▸ What the exercise asks
Without changing a character, return the entries, but not the images they hold.

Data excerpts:
[Start of Attachment]
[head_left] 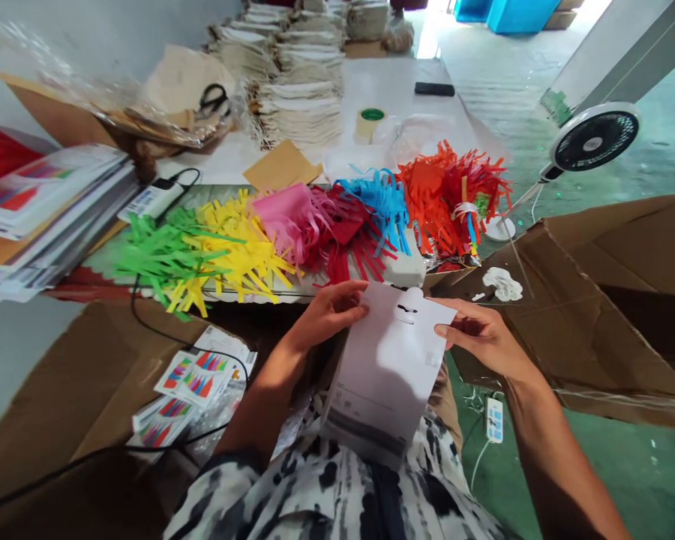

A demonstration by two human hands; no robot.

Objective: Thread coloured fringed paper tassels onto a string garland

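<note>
Between my two hands is a white printed card package (379, 367) with a hang-hole slot near its top, resting against my lap. My left hand (337, 307) pinches its upper left edge. At the upper right corner, my right hand (475, 330) grips it between thumb and fingers. Just beyond, along the table edge, lie fringed paper bundles: green (166, 247), yellow (241, 251), pink (289, 217), dark red (349, 232), blue (379, 202) and orange-red (444, 195). Whatever is inside the package is hidden.
Printed packages (50, 217) are stacked at left. Behind are piled cream bundles (298, 97), scissors (214, 99), a tape roll (370, 126) and a phone (434, 89). A fan (596, 139) stands right, above an open carton (596, 300). Another carton (50, 390) holds printed cards (196, 375).
</note>
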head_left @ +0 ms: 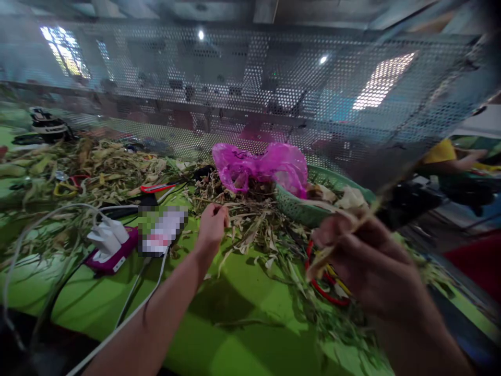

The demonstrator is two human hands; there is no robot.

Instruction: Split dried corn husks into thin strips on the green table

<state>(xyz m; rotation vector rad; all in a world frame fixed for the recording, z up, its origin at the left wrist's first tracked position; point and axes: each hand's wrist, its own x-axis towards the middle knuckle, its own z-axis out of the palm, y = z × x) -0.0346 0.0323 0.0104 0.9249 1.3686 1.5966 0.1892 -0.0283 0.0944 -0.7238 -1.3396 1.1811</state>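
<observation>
Above green table (235,318): left hand (213,223) outstretched, pinched on stalks (227,215); right hand (366,263) around strip (358,222).

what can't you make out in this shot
Head view only:
1. Left hand: fingertips buried in the dry leaves, grip unclear.
2. Right hand and the dry strip it pinches: motion-blurred.
3. Flat object beside the white plugs: pixelated.
4. Green basket contents: covered by the pink bag.

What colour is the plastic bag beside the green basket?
The plastic bag is translucent magenta pink; the head view shows it best.
</observation>
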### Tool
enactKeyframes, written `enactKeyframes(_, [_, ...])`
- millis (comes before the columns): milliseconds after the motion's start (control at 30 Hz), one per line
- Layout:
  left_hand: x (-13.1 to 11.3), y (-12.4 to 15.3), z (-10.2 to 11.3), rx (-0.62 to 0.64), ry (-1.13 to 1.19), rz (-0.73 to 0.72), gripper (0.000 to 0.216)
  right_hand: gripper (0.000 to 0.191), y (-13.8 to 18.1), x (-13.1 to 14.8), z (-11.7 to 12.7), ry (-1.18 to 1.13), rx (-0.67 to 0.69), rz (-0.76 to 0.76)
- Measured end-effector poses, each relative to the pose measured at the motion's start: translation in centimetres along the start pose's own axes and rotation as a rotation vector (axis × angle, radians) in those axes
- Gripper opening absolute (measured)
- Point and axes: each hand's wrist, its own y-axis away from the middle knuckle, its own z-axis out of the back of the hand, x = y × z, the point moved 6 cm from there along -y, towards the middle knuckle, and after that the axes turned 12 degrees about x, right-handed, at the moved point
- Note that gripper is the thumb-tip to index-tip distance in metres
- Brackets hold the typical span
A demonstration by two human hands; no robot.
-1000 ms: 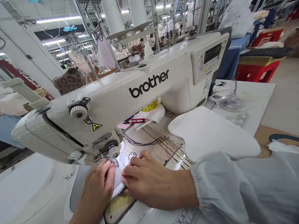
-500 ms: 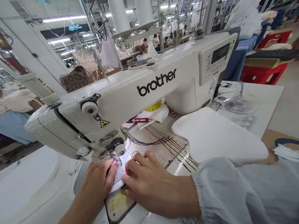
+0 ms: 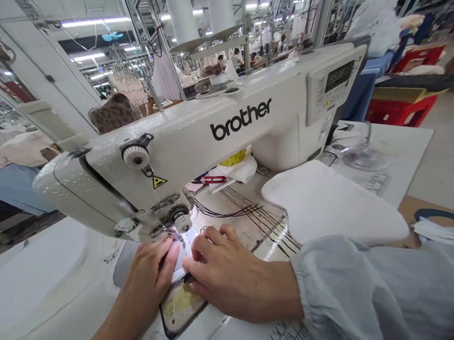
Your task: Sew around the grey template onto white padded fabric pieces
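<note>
A small white fabric piece (image 3: 178, 273) lies on the bed of a white sewing machine (image 3: 229, 124), beneath the presser foot (image 3: 178, 238). My left hand (image 3: 151, 267) presses the fabric from the left, with thumb and fingers close to the foot. On the right side, my right hand (image 3: 221, 271) has its fingers curled, thumb and fingertips at the fabric's edge. The fingertips partly cover the piece, so its full outline is hidden.
A larger white cut panel (image 3: 324, 203) lies right of the machine bed. Red thread snips (image 3: 213, 180) and a yellow item (image 3: 233, 157) sit under the machine arm. White thread cones (image 3: 182, 15) stand behind. Red stools (image 3: 401, 109) are at the far right.
The white fabric has shifted away from me under the foot, so less of it shows between my hands. Both hands keep nearly the same places. The view has moved slightly.
</note>
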Motion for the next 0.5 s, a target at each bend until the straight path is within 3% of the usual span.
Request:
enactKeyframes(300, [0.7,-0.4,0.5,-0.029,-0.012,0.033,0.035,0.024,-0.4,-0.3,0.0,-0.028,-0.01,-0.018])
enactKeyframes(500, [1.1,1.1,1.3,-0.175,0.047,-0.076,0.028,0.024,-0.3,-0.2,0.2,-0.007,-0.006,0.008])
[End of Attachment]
▸ Answer box
[head_left] 

A demonstration by two human hands; no robot.

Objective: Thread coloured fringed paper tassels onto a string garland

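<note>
Between my two hands is a white printed card package (379, 367) with a hang-hole slot near its top, resting against my lap. My left hand (337, 307) pinches its upper left edge. At the upper right corner, my right hand (475, 330) grips it between thumb and fingers. Just beyond, along the table edge, lie fringed paper bundles: green (166, 247), yellow (241, 251), pink (289, 217), dark red (349, 232), blue (379, 202) and orange-red (444, 195). Whatever is inside the package is hidden.
Printed packages (50, 217) are stacked at left. Behind are piled cream bundles (298, 97), scissors (214, 99), a tape roll (370, 126) and a phone (434, 89). A fan (596, 139) stands right, above an open carton (596, 300). Another carton (50, 390) holds printed cards (196, 375).
</note>
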head_left @ +0 ms: 

The demonstrator is two human hands; there is no robot.

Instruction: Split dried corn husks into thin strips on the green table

<state>(xyz m; rotation vector rad; all in a world frame fixed for the recording, z up, its origin at the left wrist's first tracked position; point and axes: each hand's wrist, its own x-axis towards the middle knuckle, its own z-axis out of the palm, y = z × x) -0.0346 0.0323 0.0104 0.9249 1.3686 1.5966 0.1892 -0.0283 0.0944 -0.7238 -1.3396 1.1811</state>
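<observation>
Above green table (235,318): left hand (213,223) outstretched, pinched on stalks (227,215); right hand (366,263) around strip (358,222).

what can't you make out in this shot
Head view only:
1. Left hand: fingertips buried in the dry leaves, grip unclear.
2. Right hand and the dry strip it pinches: motion-blurred.
3. Flat object beside the white plugs: pixelated.
4. Green basket contents: covered by the pink bag.

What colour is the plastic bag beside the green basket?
The plastic bag is translucent magenta pink; the head view shows it best.
</observation>
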### Tool
enactKeyframes, written `enactKeyframes(_, [_, ...])`
- millis (comes before the columns): milliseconds after the motion's start (control at 30 Hz), one per line
- Layout:
  left_hand: x (-13.1 to 11.3), y (-12.4 to 15.3), z (-10.2 to 11.3), rx (-0.62 to 0.64), ry (-1.13 to 1.19), rz (-0.73 to 0.72), gripper (0.000 to 0.216)
  right_hand: gripper (0.000 to 0.191), y (-13.8 to 18.1), x (-13.1 to 14.8), z (-11.7 to 12.7), ry (-1.18 to 1.13), rx (-0.67 to 0.69), rz (-0.76 to 0.76)
- Measured end-effector poses, each relative to the pose measured at the motion's start: translation in centimetres along the start pose's own axes and rotation as a rotation vector (axis × angle, radians) in those axes
- Gripper opening absolute (measured)
- Point and axes: each hand's wrist, its own y-axis away from the middle knuckle, its own z-axis out of the back of the hand, x = y × z, the point moved 6 cm from there along -y, towards the middle knuckle, and after that the axes turned 12 degrees about x, right-handed, at the moved point
- Note that gripper is the thumb-tip to index-tip distance in metres
- Brackets hold the typical span
A demonstration by two human hands; no robot.
-1000 ms: 
-500 ms: 
+0 ms: 
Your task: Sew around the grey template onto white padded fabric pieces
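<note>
A small white fabric piece (image 3: 178, 273) lies on the bed of a white sewing machine (image 3: 229, 124), beneath the presser foot (image 3: 178, 238). My left hand (image 3: 151, 267) presses the fabric from the left, with thumb and fingers close to the foot. On the right side, my right hand (image 3: 221, 271) has its fingers curled, thumb and fingertips at the fabric's edge. The fingertips partly cover the piece, so its full outline is hidden.
A larger white cut panel (image 3: 324, 203) lies right of the machine bed. Red thread snips (image 3: 213, 180) and a yellow item (image 3: 233, 157) sit under the machine arm. White thread cones (image 3: 182, 15) stand behind. Red stools (image 3: 401, 109) are at the far right.
The white fabric has shifted away from me under the foot, so less of it shows between my hands. Both hands keep nearly the same places. The view has moved slightly.
</note>
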Motion for the next 0.5 s, a target at each bend until the straight path is within 3% of the usual span.
Request:
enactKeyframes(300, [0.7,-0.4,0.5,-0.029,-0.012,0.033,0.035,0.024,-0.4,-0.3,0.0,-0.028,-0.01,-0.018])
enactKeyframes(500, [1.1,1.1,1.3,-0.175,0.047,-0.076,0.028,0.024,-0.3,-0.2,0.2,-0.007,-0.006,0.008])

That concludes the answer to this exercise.